La guía está afuera

Me encantan los gatos. La forma en la que se mueven, sigilosa, poderosa, su suavidad y agilidad, todo me parece precioso. Me encantaría parecerme a un gato. Pero creo que me parezco más a una paloma. No precisamente por la forma del cuerpo (espero), sino porque yo también me inflo con el arroz. Es una desgracia, no me puedo comer ni un rollo de sushi sin sentir que exploto. Otra cosa en la que me parezco es que, casi siempre, encuentro el Norte sin necesidad de una brújula. Es como que tuviera mi propio sistema de navegación interno. Lo cual me sirve para lo mismo que nada, porque no es como que yo vaya a emigrar a ninguna parte.

Y resulta muy simpático porque todo lo que nos sirve de guía en nuestras vidas, queda fuera de nosotros: un faro, el Norte magnético, una estrella, el sol, la luna… Todo eso es externo y durante toda nuestra existencia nos hemos dejado conducir por esos puntos inamovibles. En nuestra modernidad usamos satélites, pero al final es lo mismo. Igual en nuestras vidas. Muy difícil mantener un rumbo si sólo nos dejamos llevar por lo que tenemos dentro. Para todas las travesías grandes necesitamos algo que quede más allá nuestro, que nos sirva de motivación, de horizonte, de punto fijo. Puede ser el deseo de cumplir una meta, o un valor al cuál nos queremos apegar, el ejemplo de una persona o hasta el simple amor que quiere merecerse.

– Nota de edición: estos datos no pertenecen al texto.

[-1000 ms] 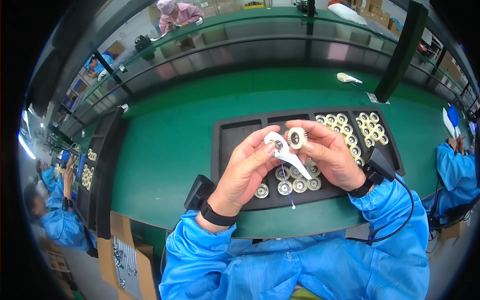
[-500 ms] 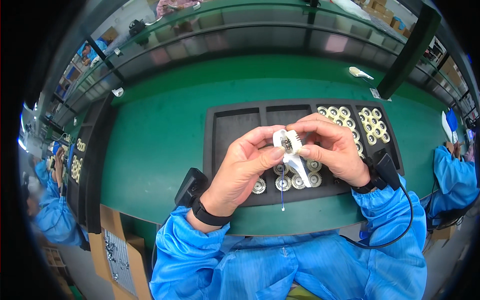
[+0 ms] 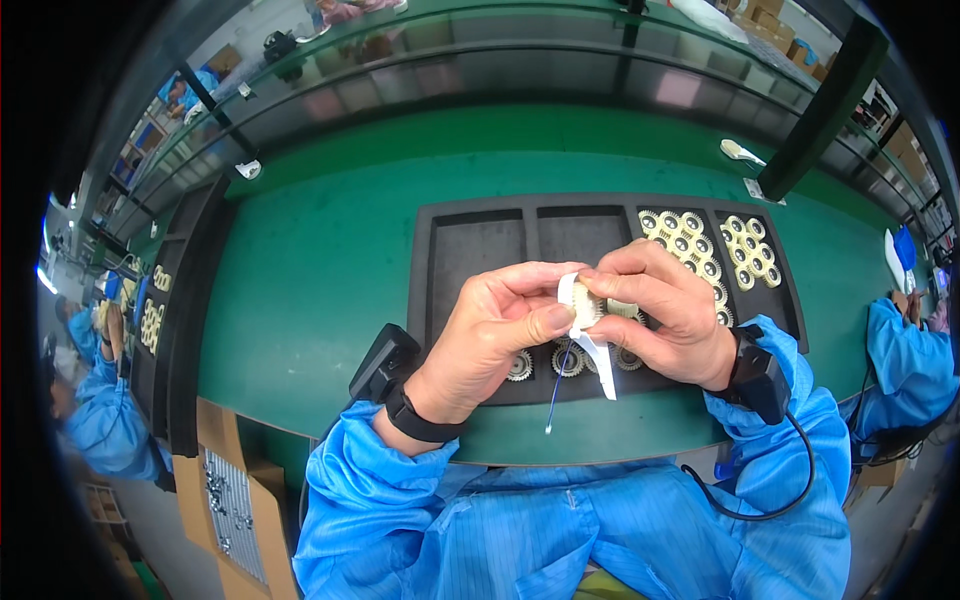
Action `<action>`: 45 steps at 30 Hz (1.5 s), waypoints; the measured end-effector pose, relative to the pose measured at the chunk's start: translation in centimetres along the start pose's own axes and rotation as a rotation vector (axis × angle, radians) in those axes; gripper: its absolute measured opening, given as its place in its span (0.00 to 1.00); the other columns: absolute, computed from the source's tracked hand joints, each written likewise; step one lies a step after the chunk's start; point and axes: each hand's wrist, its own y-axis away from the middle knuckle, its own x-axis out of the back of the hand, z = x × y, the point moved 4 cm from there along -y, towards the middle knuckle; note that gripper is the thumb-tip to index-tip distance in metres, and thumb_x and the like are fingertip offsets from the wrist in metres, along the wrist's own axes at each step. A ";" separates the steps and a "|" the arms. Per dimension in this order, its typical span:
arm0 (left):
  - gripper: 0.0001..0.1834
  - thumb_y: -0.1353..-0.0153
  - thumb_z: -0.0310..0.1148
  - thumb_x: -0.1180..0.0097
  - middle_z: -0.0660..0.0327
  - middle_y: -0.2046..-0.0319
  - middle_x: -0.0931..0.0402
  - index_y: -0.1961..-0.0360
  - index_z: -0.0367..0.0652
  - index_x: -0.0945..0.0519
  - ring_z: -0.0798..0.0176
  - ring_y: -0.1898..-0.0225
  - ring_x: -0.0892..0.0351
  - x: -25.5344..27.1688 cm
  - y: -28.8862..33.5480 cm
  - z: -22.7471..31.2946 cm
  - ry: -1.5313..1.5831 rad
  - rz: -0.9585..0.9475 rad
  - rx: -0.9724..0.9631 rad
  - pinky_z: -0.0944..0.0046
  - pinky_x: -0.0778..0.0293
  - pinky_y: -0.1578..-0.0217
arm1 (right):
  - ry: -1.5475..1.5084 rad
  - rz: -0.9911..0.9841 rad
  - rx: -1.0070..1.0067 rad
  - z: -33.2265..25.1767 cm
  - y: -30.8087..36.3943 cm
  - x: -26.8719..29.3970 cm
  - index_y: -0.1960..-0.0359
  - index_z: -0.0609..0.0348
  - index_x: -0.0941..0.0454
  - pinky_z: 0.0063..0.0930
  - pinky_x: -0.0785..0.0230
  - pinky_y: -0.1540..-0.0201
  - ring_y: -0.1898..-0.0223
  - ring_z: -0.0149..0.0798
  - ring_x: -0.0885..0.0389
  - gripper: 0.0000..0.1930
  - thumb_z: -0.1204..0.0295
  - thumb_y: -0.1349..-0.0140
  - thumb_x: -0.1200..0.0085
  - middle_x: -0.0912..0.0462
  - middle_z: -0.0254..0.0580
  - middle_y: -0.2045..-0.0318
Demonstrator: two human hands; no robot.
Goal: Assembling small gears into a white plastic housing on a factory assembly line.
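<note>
My left hand (image 3: 510, 318) pinches a white plastic housing with a tapering handle (image 3: 597, 362) between thumb and fingers. A thin blue wire (image 3: 557, 388) dangles from it. My right hand (image 3: 660, 312) grips a cream toothed gear (image 3: 586, 305) by its side, at the round head of the housing. Whether the gear sits fully inside the housing is hidden by my fingers. Below and behind both hands lies a black foam tray (image 3: 470, 396). Cream gears with metal centres (image 3: 568, 359) rest in its near compartments, partly covered by my hands.
More gears (image 3: 685, 240) fill the tray's right compartments. A similar white part (image 3: 740, 151) lies at the back right of the green table (image 3: 300, 290). A cardboard box (image 3: 238, 500) of metal parts stands lower left. Blue-sleeved co-workers (image 3: 110, 420) sit at both sides.
The housing has turned in my hands, and the gear now sits closer against its head. My right fingers have closed further over the gear. The wire has swung left.
</note>
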 end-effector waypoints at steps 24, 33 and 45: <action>0.26 0.54 0.38 0.27 0.47 0.64 0.23 0.63 0.35 0.29 0.47 0.63 0.21 26.4 -13.7 7.7 -1.207 1.094 -0.260 0.53 0.26 0.61 | -0.015 -0.083 -0.217 1.1 1.1 -2.8 0.53 0.66 0.25 0.32 0.24 0.64 0.64 0.48 0.20 0.14 0.82 0.42 0.47 0.23 0.52 0.59; 0.36 0.59 0.51 0.27 0.43 0.57 0.25 0.57 0.32 0.23 0.44 0.54 0.24 23.9 -18.4 6.0 -1.496 0.666 -0.132 0.53 0.28 0.52 | -0.010 -0.103 -0.200 1.5 0.9 -3.1 0.54 0.67 0.25 0.31 0.23 0.66 0.65 0.46 0.19 0.13 0.81 0.43 0.47 0.23 0.51 0.59; 0.15 0.54 0.27 0.31 0.57 0.65 0.19 0.62 0.39 0.18 0.59 0.61 0.20 3.5 -0.1 7.0 -1.453 -0.210 0.064 0.62 0.26 0.58 | -0.053 -0.060 -0.245 2.3 1.4 -2.9 0.54 0.65 0.26 0.31 0.27 0.62 0.64 0.46 0.20 0.12 0.84 0.41 0.50 0.23 0.50 0.60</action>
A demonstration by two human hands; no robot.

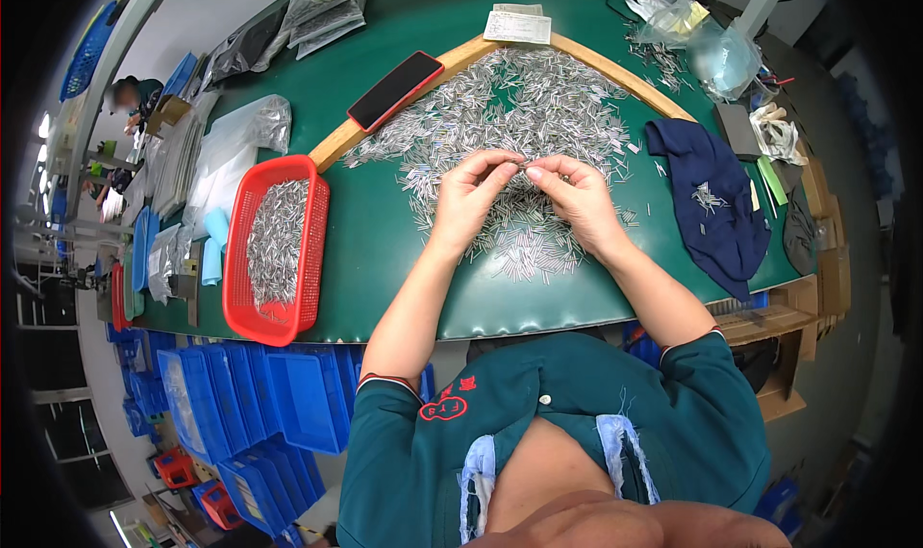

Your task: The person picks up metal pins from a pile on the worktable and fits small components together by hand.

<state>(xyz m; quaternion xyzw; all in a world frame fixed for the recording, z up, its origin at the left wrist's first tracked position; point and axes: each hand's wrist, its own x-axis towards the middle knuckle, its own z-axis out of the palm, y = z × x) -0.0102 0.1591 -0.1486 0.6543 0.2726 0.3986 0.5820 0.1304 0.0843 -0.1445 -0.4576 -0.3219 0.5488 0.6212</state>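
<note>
A wide heap of small, slim silvery metal pins (548, 101) covers the middle of the green tabletop (375, 260). Over its near part, my left hand (471, 197) and my right hand (582, 202) meet almost tip to tip. Thumb and forefinger of each are pinched together around a small metal pin (523, 164), mostly covered by the fingertips. To the left stands a red plastic basket (316, 260) with many similar pins inside.
Wooden strips (625, 77) frame the heap's far side, with a phone (396, 88) and paper slips (517, 27) on them. Dark blue cloth (707, 192) lies right, holding several pins. Plastic bags (274, 120) lie left; blue bins (303, 394) stand below the table edge. Another person (135, 101) is far left.
</note>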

No se ha logrado nada grande en el mundo sin un objeto fijo a qué llegar. Y resulta muy importante conocer cuál es el que rige nuestras vidas, para no decepcionarnos cuando al fin llegamos a donde está. El mío es una vejez disfrutada en la mejor salud posible, al lado del hombre con el que mantuve creciendo un buen amor y unos hijos convertidos en personas de bien y con un Norte propio. Probablemente seguiré sin poder comer sushi. No se puede todo en esta vida.

Todavía me puedo sorprender

Hay realidades tristes que me siguen afectando, pero que ya no me asombran: que haya niños abandonados, gente muerta por un celular, políticos ladrones. Tal vez es porque caen dentro de mi cosmovisión un tanto pesimista de la naturaleza humana. Creo que somos capaces de hacer cosas buenas y malas y que el ejercicio de esa capacidad es lo que nos hace buenas o malas personas.

Pero, por lo mismo que tengo una idea de lo que podemos/debemos hacer, mi compañeros de especie todavía logran hacer cosas que me toman desprevenida.

No entiendo, por ejemplo, cómo la gente agarra en contravía una calle. Se me escapa el por qué no esperan a que los ocupantes de un elevador salgan antes de arrempujarse para entrar. Me encachimban los papás que sueltan a sus hijos cual trogloditas en los juegos de lugares públicos sin supervisarlos.

Hace poco, llegué al colmo de mi sorpresa. Me recordaron que los prejuicios siguen vivos y coleando y que hay papás que se encargan de transmitir sus infecciones mentales a sus hijos. Menos mal que, en la misma conversación, también me topé con un ejemplo de lo mejor del espíritu humano.

Somos capaces de rescatar a la humanidad. Tenemos el potencial de ser verdaderos administradores del mundo, ejemplo para nuestros hijos, héroes de nuestras propias vidas. Espero poder escoger eso y no dejarme vencer por mi otra inclinación.